My query would now be:
select student from grades where class+'#'+grade in 
(
   select class+'#'+max(grade) from grades group by class
) a

This means working the query twice - and relying on louzy conversion of the grade from numerical to textual.
We could also use:

select student from grades where student in 
(
  select student from grades group by class 
  having class+'#'+grade = max(class+'#'+grade)
) a

This is even worse!

The optimal would be to introduce a new operator "of max" that would be used as follows:

select student of max(grade) from grades group by class

simillarly one should support "of min" and "of any" (brings a representative of the group)

2) aggregated concatenation:
Traditionally the SQL language has referred from supporting order dependent operators from taking a role in aggregated functions. This means that since the query: "select class, grade from grades" does not ensure the order of the records returned, the operation sum() is supported (i.e. select class, sum(grade) from grades group by class) but other operations that would be order dependent are not supported.
I think this approach should be revised. In many cases one would want to get a list of the student names delimited with a comma. It would be great if one could write:
select class, list(student, ',') from grades group by class
and get

class  list
-----  ----
class1 john, ruth,...
.
.
.

This is of course an order dependent operation so the syntax can either be:
select class, list(student, ',') from grades group by class order by student, grade
in which case the list would be ordered before the list is created, or if no particular order is requested the concatenation of the names should be in an arbitrary order.

Well - that's all for now :-)

Good luck!

Ram

How to repeat:
Hi,

I am a developer working with many databases, as a part of my job. I use heavy SQL queries and have become somewhat of an expert in SQL, including tricks and workarounds of the limitation of the language.

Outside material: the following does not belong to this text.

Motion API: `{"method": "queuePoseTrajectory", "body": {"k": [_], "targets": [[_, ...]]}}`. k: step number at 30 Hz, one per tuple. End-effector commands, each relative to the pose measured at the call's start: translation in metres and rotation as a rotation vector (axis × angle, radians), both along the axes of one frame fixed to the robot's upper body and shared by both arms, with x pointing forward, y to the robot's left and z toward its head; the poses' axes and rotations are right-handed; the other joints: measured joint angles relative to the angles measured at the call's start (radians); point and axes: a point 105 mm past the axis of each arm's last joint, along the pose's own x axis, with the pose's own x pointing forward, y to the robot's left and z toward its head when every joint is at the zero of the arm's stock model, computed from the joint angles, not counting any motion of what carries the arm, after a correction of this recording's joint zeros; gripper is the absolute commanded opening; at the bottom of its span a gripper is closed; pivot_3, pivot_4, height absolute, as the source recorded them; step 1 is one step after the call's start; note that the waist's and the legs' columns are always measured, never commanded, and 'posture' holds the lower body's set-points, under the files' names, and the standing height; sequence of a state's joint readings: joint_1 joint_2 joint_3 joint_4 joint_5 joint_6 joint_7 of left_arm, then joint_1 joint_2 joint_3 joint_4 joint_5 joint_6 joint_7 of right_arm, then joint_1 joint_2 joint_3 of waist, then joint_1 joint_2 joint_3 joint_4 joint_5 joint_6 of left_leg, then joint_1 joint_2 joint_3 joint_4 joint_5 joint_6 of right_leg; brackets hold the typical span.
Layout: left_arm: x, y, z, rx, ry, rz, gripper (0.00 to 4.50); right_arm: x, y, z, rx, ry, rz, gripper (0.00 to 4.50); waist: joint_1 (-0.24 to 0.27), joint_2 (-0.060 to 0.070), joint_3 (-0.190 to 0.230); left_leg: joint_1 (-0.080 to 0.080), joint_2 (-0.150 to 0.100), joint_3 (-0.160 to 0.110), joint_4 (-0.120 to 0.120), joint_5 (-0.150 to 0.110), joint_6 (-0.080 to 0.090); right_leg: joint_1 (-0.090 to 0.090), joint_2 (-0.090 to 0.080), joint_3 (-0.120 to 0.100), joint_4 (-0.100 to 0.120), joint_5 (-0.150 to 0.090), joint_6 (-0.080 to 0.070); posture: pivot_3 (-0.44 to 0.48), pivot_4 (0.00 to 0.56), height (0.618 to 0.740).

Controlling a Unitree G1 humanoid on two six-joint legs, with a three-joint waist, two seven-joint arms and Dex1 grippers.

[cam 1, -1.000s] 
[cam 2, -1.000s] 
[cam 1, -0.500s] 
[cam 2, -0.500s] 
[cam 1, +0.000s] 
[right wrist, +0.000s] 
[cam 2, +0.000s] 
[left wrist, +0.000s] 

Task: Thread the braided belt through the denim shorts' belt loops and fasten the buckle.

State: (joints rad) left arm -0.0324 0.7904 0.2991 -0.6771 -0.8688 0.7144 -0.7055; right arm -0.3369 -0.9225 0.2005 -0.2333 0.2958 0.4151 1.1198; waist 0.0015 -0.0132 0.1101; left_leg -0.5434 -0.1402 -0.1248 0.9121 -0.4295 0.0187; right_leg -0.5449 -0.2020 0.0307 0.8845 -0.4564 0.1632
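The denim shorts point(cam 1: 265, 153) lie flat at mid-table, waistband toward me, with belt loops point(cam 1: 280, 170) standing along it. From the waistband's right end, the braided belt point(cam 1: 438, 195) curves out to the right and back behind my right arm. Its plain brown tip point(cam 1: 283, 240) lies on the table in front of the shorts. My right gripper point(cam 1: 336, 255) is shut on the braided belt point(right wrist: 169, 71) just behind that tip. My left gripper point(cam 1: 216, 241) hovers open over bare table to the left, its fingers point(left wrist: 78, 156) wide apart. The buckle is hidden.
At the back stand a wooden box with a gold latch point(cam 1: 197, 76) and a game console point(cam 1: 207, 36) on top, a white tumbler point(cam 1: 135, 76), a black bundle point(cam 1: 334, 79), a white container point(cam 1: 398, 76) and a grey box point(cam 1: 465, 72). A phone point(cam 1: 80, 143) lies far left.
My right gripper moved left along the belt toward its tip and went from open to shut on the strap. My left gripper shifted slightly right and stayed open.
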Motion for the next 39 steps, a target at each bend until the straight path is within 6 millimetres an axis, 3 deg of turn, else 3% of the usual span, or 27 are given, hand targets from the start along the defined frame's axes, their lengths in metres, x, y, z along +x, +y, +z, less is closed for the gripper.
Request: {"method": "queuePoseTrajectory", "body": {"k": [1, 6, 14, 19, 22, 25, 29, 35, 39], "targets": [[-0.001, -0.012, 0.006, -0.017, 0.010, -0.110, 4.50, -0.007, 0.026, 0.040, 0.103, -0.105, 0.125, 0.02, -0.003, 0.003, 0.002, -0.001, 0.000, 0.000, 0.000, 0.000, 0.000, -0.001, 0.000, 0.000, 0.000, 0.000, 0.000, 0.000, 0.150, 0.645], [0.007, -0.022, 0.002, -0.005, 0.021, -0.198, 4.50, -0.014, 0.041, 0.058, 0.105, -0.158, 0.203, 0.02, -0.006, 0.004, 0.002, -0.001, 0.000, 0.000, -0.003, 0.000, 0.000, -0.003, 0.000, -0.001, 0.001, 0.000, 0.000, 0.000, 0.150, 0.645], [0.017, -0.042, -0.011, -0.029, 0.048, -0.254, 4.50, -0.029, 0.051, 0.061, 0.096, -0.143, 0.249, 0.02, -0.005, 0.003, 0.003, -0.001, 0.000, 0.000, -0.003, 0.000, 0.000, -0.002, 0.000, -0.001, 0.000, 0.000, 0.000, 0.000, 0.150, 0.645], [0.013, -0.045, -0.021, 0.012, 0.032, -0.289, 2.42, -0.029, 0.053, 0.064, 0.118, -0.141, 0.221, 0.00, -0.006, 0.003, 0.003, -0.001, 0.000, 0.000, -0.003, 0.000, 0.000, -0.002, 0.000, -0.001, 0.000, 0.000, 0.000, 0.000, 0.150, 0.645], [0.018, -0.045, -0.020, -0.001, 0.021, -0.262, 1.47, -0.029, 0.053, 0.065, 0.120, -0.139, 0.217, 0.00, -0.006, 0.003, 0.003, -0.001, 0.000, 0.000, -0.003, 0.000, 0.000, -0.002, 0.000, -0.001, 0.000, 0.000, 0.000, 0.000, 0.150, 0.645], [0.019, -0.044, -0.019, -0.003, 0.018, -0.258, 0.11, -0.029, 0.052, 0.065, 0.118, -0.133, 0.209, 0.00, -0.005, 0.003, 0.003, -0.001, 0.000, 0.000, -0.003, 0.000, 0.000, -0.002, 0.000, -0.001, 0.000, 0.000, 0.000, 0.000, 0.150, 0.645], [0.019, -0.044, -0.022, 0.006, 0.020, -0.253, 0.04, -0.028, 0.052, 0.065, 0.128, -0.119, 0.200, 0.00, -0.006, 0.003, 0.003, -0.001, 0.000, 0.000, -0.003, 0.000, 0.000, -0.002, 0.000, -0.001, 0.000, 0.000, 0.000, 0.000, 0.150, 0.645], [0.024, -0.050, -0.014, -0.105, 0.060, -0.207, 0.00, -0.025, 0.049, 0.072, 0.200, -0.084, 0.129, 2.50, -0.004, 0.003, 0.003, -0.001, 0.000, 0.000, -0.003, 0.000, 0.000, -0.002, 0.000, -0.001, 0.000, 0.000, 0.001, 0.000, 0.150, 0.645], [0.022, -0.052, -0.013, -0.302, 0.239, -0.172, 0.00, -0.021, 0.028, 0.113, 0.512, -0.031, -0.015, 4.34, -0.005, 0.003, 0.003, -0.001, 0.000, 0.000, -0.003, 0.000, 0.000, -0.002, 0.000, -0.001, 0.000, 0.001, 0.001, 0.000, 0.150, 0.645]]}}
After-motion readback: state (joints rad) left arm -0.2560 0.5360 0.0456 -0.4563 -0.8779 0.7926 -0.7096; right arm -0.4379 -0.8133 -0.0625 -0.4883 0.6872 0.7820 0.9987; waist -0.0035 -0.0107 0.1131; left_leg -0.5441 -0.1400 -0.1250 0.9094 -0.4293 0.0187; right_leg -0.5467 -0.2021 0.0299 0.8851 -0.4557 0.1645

I feel like a lot of the workarounds could be avoided with adding a few new operators to the SQL language that should be rather easy to support but would give a vast improvement and probably a leap of performance in many common queries. I write you about this hoping that you would support these operators (even though they are not in the ANSI) and thereby position MYSQL as a leader and not just a follower! I personaly have a great interest in seeing open source software making it big time! So please - forward this to one of your more technical developers/executives and hopefully I will get to see it in the next version of MYSQL:

1) The operator  "of max":
suppose I have a table "grades" of 3 fields: class/student/grade where I store many grades of many students of many classes. I want to get the name of the highest scoring student in each class. Note that there may be many students with the same grade, but for starters let's say there is a primary key of class+grade.

My query would now be:
select student from grades where class+'#'+grade in 
(
   select class+'#'+max(grade) from grades group by class
) a

This means working the query twice - and relying on louzy conversion of the grade from numerical to textual.
We could also use:

select student from grades where student in 
(
  select student from grades group by class 
  having class+'#'+grade = max(class+'#'+grade)
) a

This is even worse!

The optimal would be to introduce a new operator "of max" that would be used as follows:

select student of max(grade) from grades group by class

simillarly one should support "of min" and "of any" (brings a representative of the group)

2) aggregated concatenation:
Traditionally the SQL language has referred from supporting order dependent operators from taking a role in aggregated functions. This means that since the query: "select class, grade from grades" does not ensure the order of the records returned, the operation sum() is supported (i.e. select class, sum(grade) from grades group by class) but other operations that would be order dependent are not supported.
I think this approach should be revised. In many cases one would want to get a list of the student names delimited with a comma. It would be great if one could write:
select class, list(student, ',') from grades group by class
and get

class  list
-----  ----
class1 john, ruth,...
.
.
.

This is of course an order dependent operation so the syntax can either be:
select class, list(student, ',') from grades group by class order by student, grade
in which case the list would be ordered before the list is created, or if no particular order is requested the concatenation of the names should be in an arbitrary order.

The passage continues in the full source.